昭和43年8月28日の函館本線小樽〜滝川間の交流電化の完成に合わせて登場したのが、日本初の交流専用電車となる711系です。寒冷地を走ることから客室と出入口ドアを仕切るデッキが必要不可欠となり、車体は急行形電車と同様の片開き2扉・ボックスシート配置となっています。昭和44年10月の滝川〜旭川間電化後は、札幌〜旭川間の急行「かむい」や急行「さちかぜ」にも運用。特に昭和46年7月から運転を開始した急行「さちかぜ」は、札幌〜旭川間をノンストップ・1時間36分で結ぶ韋駄天(いだてん)急行として活躍しました。
その後は千歳線・室蘭本線の電化に合わせて711系が増備され、北海道の電化区間のローカル列車や快速列車に活躍。平成4年7月の新千歳空港駅の開業では快速「エアポート」の一部列車にも運用されましたが、その後の721系の増備によりローカル列車を中心に使用されています。なお、2扉では乗降時に時間がかかって遅延の要因となるため、一部車両は3扉化・ロングシート化・デッキの廃止などが実施されました。
北海道用の711系は急行形電車スタイルでしたが、昭和58年7月に九州エリア用として交直流の417系と同様の両開き2扉・セミクロスシートで登場したのが713系です。地方路線の運用に適した2両編成で試作車8両が製造されましたが、国鉄の財政悪化に伴い量産車は製造されませんでした。現在は宮崎空港のアクセス列車を中心に活躍しています。



![交流電化区間専用の電車[北海道・九州の交流近郊形電車]交流電化区間専用車両として開発された交流電車。今回は北海道と九州の交流近郊形電車にスポットを当てて紹介します。(文=結解喜幸 写真=結解学)](images/main_title_01.jpg)

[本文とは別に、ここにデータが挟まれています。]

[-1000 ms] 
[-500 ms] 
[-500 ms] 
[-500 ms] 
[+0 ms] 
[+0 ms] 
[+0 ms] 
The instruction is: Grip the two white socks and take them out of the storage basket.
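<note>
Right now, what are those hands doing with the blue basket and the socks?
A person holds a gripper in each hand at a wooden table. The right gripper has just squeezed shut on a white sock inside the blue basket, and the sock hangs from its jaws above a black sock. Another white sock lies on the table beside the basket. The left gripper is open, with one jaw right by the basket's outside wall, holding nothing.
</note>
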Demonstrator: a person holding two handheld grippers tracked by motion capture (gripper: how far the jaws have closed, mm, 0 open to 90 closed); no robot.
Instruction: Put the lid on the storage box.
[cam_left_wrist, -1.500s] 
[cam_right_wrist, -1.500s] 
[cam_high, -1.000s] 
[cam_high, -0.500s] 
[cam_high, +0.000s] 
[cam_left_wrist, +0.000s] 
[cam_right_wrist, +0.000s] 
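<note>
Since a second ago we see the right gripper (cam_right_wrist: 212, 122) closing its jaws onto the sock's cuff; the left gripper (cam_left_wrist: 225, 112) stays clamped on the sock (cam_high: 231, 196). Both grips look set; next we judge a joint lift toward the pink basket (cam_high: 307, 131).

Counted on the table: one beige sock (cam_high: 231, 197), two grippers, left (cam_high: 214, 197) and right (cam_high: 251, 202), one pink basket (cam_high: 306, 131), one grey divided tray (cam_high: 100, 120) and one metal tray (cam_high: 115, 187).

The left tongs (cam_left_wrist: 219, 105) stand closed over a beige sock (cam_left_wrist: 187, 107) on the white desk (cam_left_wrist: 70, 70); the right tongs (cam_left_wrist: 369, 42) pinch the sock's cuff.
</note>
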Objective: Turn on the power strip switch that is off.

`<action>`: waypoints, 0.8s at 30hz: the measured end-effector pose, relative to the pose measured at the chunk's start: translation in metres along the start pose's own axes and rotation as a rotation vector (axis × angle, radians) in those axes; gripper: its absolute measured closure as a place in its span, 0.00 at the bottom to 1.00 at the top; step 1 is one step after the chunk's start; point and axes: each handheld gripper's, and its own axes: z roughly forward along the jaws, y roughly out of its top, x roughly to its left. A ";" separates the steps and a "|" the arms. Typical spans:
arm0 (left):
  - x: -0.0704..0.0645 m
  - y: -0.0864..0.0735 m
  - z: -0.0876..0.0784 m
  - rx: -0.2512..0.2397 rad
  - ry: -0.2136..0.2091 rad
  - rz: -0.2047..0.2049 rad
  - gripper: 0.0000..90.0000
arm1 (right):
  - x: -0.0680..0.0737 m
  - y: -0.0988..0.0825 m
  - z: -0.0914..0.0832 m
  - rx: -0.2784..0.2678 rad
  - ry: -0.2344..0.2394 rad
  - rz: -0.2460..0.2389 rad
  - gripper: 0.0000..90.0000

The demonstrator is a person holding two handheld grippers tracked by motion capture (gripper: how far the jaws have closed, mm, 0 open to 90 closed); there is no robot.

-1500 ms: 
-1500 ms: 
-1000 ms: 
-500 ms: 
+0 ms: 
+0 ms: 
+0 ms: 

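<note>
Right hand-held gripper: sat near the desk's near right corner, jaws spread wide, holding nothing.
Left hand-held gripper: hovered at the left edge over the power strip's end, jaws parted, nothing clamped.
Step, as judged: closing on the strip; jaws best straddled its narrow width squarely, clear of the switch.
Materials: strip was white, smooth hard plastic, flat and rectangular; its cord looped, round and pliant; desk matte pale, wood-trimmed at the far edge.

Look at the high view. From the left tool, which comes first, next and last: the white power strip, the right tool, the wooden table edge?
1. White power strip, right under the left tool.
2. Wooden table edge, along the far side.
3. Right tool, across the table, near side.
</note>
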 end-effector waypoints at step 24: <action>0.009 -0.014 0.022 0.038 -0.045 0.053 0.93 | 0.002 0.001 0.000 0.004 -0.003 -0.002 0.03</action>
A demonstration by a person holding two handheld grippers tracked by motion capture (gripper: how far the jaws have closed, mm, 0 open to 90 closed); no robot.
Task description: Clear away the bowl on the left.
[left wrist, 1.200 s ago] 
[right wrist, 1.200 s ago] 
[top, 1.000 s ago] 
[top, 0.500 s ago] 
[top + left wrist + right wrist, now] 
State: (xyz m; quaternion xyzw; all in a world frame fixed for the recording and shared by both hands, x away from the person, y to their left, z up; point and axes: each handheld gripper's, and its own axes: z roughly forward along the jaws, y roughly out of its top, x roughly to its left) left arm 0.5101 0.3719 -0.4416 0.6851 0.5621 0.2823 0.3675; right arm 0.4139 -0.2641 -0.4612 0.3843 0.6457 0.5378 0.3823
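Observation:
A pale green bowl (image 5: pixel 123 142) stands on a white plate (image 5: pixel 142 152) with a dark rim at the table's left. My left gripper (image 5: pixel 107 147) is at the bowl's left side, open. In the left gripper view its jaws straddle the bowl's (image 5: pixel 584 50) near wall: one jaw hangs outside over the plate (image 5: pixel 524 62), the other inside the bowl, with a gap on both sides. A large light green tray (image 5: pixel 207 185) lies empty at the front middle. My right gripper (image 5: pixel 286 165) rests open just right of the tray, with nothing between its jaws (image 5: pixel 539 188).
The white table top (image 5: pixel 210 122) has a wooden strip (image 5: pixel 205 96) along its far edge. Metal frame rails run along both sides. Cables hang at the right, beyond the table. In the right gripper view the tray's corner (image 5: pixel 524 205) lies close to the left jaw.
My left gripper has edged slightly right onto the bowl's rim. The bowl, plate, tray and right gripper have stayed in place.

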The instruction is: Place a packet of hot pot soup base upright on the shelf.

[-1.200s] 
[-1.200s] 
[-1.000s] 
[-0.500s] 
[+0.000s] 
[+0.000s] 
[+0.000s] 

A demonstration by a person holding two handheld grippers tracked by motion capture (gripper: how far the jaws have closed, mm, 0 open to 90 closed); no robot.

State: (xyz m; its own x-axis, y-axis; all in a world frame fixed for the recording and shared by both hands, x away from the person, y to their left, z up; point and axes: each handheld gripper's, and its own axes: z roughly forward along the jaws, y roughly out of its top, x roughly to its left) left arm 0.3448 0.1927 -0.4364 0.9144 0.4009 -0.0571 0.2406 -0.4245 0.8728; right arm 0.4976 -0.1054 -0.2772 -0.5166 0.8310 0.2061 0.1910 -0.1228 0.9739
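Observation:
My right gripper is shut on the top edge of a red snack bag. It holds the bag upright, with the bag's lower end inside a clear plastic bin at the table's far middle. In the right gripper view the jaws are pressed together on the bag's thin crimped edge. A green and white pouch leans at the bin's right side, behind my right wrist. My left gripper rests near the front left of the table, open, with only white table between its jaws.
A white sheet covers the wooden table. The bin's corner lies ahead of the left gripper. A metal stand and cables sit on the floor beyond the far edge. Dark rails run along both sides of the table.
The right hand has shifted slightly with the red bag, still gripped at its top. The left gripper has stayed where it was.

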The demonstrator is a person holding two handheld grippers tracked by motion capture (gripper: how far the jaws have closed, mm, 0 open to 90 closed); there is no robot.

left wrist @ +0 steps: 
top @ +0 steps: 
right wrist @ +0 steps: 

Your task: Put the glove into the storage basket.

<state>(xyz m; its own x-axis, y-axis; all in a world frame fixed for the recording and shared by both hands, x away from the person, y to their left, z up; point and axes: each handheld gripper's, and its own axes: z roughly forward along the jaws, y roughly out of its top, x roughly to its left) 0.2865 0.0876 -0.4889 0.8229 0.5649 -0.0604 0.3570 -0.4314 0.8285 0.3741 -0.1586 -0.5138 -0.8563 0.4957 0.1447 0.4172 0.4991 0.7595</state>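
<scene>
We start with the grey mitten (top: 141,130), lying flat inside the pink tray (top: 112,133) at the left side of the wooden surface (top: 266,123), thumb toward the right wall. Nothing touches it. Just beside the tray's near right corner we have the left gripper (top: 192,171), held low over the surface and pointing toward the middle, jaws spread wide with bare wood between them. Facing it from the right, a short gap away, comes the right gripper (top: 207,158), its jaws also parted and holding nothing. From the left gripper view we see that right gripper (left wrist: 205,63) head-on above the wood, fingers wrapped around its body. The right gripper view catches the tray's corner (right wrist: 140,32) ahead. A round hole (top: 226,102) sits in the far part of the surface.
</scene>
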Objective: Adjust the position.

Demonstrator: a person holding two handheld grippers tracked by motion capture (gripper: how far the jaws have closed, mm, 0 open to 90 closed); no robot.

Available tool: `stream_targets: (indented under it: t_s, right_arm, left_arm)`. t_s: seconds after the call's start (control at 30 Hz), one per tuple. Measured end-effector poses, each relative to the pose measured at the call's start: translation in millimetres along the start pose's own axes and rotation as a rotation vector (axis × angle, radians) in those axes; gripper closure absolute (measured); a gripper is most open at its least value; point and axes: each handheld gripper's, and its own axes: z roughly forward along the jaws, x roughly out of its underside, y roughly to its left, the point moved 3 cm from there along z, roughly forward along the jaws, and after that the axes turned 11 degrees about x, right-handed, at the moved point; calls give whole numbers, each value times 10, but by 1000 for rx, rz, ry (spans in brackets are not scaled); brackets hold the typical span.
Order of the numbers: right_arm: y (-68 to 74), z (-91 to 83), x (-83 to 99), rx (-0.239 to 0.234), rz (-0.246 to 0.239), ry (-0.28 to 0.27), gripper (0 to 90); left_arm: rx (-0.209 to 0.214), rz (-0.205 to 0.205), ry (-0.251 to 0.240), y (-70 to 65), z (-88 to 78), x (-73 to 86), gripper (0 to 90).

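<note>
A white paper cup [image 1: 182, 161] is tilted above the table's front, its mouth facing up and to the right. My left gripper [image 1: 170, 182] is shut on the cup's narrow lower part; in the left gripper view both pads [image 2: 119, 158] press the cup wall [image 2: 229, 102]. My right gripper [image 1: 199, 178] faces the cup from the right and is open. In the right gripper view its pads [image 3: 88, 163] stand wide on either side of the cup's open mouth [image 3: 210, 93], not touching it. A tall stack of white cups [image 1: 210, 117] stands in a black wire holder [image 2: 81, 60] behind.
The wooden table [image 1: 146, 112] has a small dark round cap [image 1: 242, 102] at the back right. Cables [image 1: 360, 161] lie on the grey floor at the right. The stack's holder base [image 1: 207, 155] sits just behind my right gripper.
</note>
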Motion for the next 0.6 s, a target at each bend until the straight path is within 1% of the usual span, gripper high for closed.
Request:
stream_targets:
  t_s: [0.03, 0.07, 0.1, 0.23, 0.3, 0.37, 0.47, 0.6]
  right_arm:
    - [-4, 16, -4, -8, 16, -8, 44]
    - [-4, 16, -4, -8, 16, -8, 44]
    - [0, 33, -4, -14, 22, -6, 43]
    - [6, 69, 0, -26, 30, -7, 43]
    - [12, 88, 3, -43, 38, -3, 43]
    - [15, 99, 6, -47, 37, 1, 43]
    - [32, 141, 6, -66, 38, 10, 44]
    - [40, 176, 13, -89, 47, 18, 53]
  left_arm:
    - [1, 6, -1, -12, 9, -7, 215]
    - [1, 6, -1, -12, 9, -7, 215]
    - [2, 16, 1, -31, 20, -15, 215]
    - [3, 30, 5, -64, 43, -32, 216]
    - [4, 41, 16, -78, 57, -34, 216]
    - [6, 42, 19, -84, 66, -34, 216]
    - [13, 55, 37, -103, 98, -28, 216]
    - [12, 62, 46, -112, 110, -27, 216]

昭和37年に横須賀線用として登場した111系電車の分類において、はじめて「近郊形電車」という表現が使用されるようになりました。大都市近郊の通勤・観光輸送の両面の輸送に適した3扉・セミクロスシート(ボックスシートとロングシートの組み合わせ)で、2扉の急行形電車と4扉の通勤形電車のまさに中間スタイルといえるものです。車両の正面デザインは153系で、側面は通勤用の両開きドアを3カ所に設置し、ドア間および車端にボックスシート、ドア横に2・3人掛けのロングシートを配置するスタイルは、昭和36年に常磐線・鹿児島本線に登場した401・421系交直流電車が元祖になります。